Re: Adding skip scan (including MDAM style range skip scan) to nbtree

From: Matthias van de Meent <boekewurm+postgres(at)gmail(dot)com>
To: Peter Geoghegan <pg(at)bowt(dot)ie>
Cc: Heikki Linnakangas <hlinnaka(at)iki(dot)fi>, Masahiro Ikeda <ikedamsh(at)oss(dot)nttdata(dot)com>, Tomas Vondra <tomas(at)vondra(dot)me>, Masahiro(dot)Ikeda(at)nttdata(dot)com, pgsql-hackers(at)lists(dot)postgresql(dot)org, Masao(dot)Fujii(at)nttdata(dot)com
Subject: Re: Adding skip scan (including MDAM style range skip scan) to nbtree
Date: 2025-04-01 20:16:15
Message-ID: CAEze2WgDec5gu+MQqmhhL0vxMWQT6OGXXCXxJmY3w0O6ifAGSQ@mail.gmail.com
Views: Raw Message | Whole Thread | Download mbox | Resend email
Thread:
Lists: pgsql-hackers

On Tue, 1 Apr 2025 at 21:02, Peter Geoghegan <pg(at)bowt(dot)ie> wrote:
>
> On Tue, Apr 1, 2025 at 10:40 AM Matthias van de Meent
> <boekewurm+postgres(at)gmail(dot)com> wrote:
> > > When nbtree is passed input scan keys derived from a
> > > query predicate "WHERE b = 5", new nbtree preprocessing steps now output
> > > "WHERE a = ANY(<every possible 'a' value>) AND b = 5" scan keys.
> >
> > [...] new nbtree preprocessing steps now output +the equivalent of+ [...]
> >
> > > Preprocessing can freely add a skip array before or after any input
> > > ScalarArrayOp arrays.
> >
> > This implies skip arrays won't be generated for WHERE b = 5 (a
> > non-SAOP scankey) or WHERE b < 3 (not SAOP either), which is probably
> > not intentional, so a rewording would be appreciated.
>
> I don't agree. Yes, that sentence (taken in isolation) does not make
> it 100% unambiguous. But, would anybody ever actually be misled? Even
> once, ever? The misinterpretation of my words that you're concerned
> about is directly contradicted by the whole opening paragraph. Plus,
> it just doesn't make any sense. Obviously, you yourself never actually
> interpreted it that way. Right?

That's built on my knowledge about the internals of this patch ahead
of reading the message, not on a clean-sleet interpretation.

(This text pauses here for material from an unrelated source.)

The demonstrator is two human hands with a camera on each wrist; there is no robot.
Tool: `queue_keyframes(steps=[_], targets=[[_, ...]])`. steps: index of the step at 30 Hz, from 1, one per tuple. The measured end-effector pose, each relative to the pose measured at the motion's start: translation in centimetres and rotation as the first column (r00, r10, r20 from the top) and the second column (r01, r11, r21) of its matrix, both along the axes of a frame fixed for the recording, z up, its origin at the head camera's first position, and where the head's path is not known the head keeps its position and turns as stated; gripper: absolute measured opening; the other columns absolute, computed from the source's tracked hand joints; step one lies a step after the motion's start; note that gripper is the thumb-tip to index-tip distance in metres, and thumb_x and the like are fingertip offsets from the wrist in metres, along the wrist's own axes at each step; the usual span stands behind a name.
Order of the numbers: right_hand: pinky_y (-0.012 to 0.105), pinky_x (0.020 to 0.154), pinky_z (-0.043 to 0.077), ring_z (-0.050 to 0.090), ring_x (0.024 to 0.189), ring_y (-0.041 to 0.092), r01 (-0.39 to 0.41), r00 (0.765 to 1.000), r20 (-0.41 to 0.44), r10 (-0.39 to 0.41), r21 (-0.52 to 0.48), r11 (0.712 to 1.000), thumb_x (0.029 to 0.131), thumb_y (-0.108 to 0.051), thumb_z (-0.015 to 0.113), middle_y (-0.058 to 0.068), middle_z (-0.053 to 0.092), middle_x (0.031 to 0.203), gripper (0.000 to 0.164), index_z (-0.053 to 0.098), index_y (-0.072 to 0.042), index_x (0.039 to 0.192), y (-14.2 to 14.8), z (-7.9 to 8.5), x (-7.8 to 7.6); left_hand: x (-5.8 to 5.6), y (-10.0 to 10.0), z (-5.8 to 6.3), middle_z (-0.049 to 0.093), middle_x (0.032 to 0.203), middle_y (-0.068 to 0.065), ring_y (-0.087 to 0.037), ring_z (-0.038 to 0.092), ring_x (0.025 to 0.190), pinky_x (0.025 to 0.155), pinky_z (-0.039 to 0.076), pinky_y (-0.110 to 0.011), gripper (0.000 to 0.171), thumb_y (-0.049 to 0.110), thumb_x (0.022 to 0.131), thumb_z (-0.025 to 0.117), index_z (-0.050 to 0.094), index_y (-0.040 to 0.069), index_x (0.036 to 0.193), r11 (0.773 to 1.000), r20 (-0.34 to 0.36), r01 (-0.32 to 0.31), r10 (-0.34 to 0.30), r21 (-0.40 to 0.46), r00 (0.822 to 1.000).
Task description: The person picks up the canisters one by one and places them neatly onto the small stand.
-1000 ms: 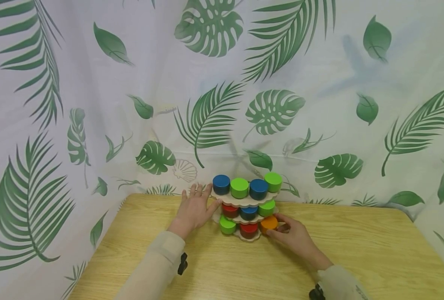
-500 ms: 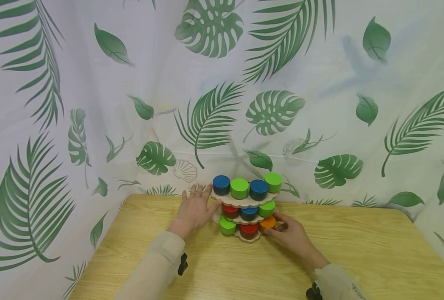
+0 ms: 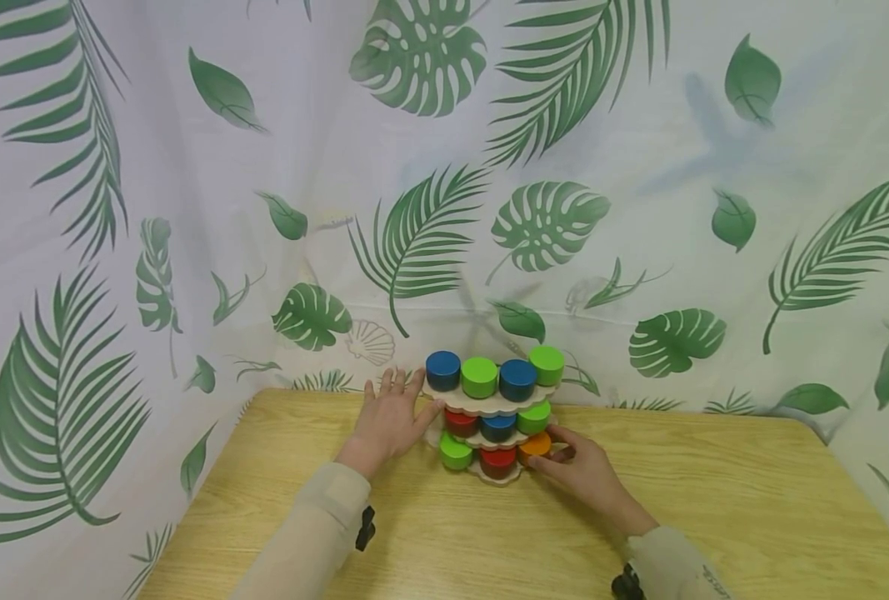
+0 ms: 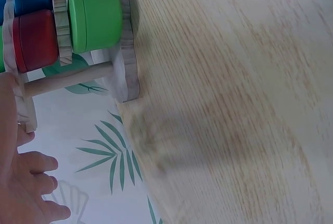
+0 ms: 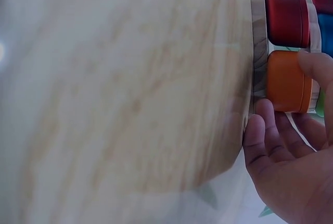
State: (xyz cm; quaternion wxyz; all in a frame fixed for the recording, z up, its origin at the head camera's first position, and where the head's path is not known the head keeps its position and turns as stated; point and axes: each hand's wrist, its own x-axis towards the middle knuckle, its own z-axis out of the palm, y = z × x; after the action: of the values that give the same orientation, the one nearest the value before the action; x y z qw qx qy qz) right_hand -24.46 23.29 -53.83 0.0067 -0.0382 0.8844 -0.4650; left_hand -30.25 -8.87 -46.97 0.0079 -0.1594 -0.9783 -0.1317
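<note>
A three-tier wooden stand point(image 3: 492, 407) with scalloped shelves carries several round coloured blocks. On the lowest tier sit a light green block point(image 3: 456, 451), a red block point(image 3: 498, 462) and an orange block point(image 3: 537, 443) at the right. My right hand point(image 3: 590, 475) pinches the orange block, thumb in front and fingers behind, close over the bottom shelf point(image 5: 259, 41). Blue and light green blocks point(image 3: 479, 377) line the top tier. My left hand point(image 3: 390, 421) has its fingers spread at the stand's left side, thumb against the top shelf's edge. The back of the stand is hidden.
The wooden table point(image 3: 444, 533) extends in front of the stand and to both sides. Right behind its back edge hangs a white leaf-print curtain point(image 3: 444, 250), close to the stand. Another curtain side closes in at the left.
My right hand has moved slightly left with the orange block, bringing it closer in under the middle tier. The left hand and the stand have stayed in place.
</note>
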Motion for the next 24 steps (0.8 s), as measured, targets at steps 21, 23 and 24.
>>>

> The paragraph that this sentence appears in is all about the various
> ways in which SAOP arrays and skip arrays are the same thing, except
> at the very lowest level of the _bt_advance_array_keys code. I think
> that that context makes it particularly unlikely that anybody would
> ever think that I mean to imply something about the ways in which
> non-array keys can be composed alongside skip arrays.
>
> I'm pushing back here because I think that there's a real cost to
> using overly defensive language, aimed at some imaginary person.

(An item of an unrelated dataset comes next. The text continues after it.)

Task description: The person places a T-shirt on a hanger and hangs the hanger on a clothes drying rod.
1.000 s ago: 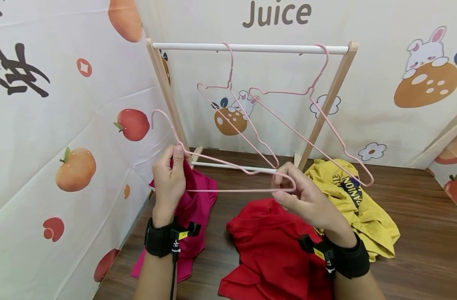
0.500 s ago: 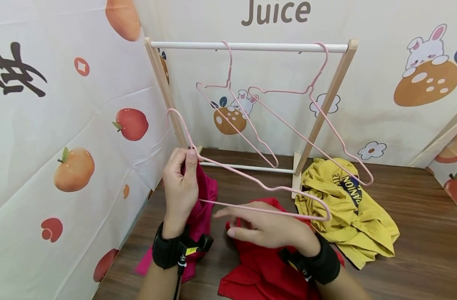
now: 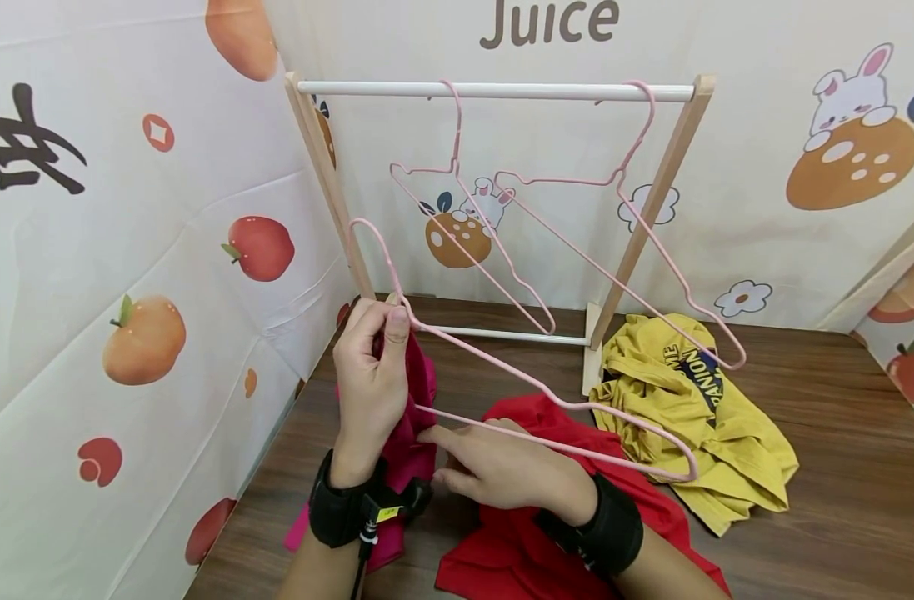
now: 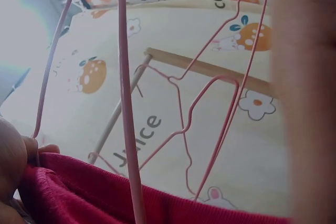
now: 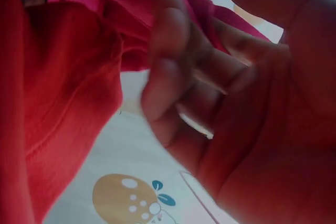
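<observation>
Two views of cloth come after the head view, where the left hand [image 3: 370, 367] pinches a thin pink wire hanger [image 3: 576, 406] and a dark pink cloth garment [image 3: 415, 446]. Left wrist: the garment's edge runs from the fingers. Right wrist: the right hand [image 5: 247, 114] is loosely bent by the garment; I can't tell if they touch. Looks like dressing the hanger; next, that hand probably needs to grab cloth.

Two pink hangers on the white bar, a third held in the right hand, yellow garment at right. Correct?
Wrong hand. The head view shows the third hanger held in the left hand. Rest stands: two pink hangers on the white bar, yellow garment at right.
</observation>
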Action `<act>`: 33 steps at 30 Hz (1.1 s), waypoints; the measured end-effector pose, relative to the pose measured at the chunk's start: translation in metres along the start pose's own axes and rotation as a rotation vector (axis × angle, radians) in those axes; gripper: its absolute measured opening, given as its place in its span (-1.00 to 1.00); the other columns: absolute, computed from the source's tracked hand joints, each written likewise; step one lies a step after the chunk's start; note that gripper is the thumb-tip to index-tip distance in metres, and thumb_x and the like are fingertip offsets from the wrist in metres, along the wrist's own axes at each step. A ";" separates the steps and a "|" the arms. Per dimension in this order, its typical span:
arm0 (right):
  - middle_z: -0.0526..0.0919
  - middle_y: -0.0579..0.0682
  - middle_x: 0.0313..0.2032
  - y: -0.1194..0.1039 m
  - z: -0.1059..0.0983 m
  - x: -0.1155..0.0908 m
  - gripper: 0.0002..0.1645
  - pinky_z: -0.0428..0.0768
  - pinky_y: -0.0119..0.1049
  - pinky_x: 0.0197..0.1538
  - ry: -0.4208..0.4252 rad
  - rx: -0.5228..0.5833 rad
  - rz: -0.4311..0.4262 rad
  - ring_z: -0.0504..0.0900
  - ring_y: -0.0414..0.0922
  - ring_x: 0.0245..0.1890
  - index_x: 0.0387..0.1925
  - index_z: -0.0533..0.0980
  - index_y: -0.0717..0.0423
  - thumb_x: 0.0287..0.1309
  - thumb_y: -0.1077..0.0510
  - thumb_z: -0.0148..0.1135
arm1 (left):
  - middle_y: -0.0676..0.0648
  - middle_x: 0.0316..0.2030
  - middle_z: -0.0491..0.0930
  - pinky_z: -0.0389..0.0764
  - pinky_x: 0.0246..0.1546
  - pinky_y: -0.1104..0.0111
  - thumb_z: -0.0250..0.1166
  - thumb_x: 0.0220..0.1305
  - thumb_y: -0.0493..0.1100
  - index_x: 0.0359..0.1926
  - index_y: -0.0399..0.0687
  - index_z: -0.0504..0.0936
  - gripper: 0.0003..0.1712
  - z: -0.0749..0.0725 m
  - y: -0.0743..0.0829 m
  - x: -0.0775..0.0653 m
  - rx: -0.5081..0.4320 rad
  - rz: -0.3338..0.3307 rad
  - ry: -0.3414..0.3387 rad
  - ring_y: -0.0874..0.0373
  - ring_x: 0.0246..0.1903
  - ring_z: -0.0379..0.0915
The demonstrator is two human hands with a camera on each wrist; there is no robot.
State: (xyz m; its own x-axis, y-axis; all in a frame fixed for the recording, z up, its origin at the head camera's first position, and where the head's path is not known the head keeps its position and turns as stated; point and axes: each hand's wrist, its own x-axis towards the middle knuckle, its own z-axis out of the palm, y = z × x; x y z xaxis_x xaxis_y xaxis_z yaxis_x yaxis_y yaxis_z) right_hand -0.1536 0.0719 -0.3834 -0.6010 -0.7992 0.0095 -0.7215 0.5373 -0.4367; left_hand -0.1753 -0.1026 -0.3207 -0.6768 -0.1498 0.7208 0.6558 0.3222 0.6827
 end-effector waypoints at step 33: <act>0.47 -0.27 -0.47 0.041 -0.051 -0.041 -0.80 0.36 -0.53 -0.38 0.320 -0.156 -0.197 0.35 -0.41 -0.50 -0.46 0.51 -0.16 0.08 0.14 0.42 | 0.21 -0.39 0.49 0.29 -0.40 0.46 0.22 0.46 -0.23 -0.39 -0.36 0.67 -0.70 -0.038 -0.016 0.018 0.048 -0.015 0.209 0.29 -0.34 0.34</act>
State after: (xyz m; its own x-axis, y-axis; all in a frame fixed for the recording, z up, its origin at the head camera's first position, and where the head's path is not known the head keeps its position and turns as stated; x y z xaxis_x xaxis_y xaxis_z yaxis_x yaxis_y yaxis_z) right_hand -0.1757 0.1404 -0.3553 -0.5053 -0.7797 0.3699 -0.8621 0.4370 -0.2566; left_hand -0.1859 -0.1458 -0.3142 -0.5988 -0.3439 0.7233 0.6264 0.3618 0.6905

While I agree that there is such a cost, I don't think that this is
too far fetched. They are not just added when we have SAOP scankeys,
and I think the non-SAOP case is one of the most important areas where
this patch improves performance. Yes, this patch improves performance
for queries with only SAOP on non-first keys, but I've seen more
non-SAOP queries where this patch would improve performance than
similar queries but with SAOP.

> > // nbtpreprocesskeys.c
> >
> > > +static bool _bt_s**parray_shrink
> >
> > I'd like to understand the "shrink" here, as it's not entirely clear to me.
> > The functions are exclusively called through dispatch in
> > _bt_compare_array_scankey_args, and I'd expected that naming to be
> > extended to these functions.
>
> I don't see the problem?

It's mostly as an observation (and not problem per se) that "compare"
(which sounds like a pure function that doens't modify anything, e.g.
_bt_compare) is used to dispatch to "shrink" (which does sound like
it'd modify something).

> > > + * This qual now becomes "WHERE x = ANY('{every possible x value}') and y = 4"
> >
> > I understand what you're going for, but a reference that indexed NULLs
> > are still handled correctly (rather than removed by the filter) would
> > be appreciated, as the indicated substitution would remove NULL
> > values. (This doesn't have to be much more than a footnote.)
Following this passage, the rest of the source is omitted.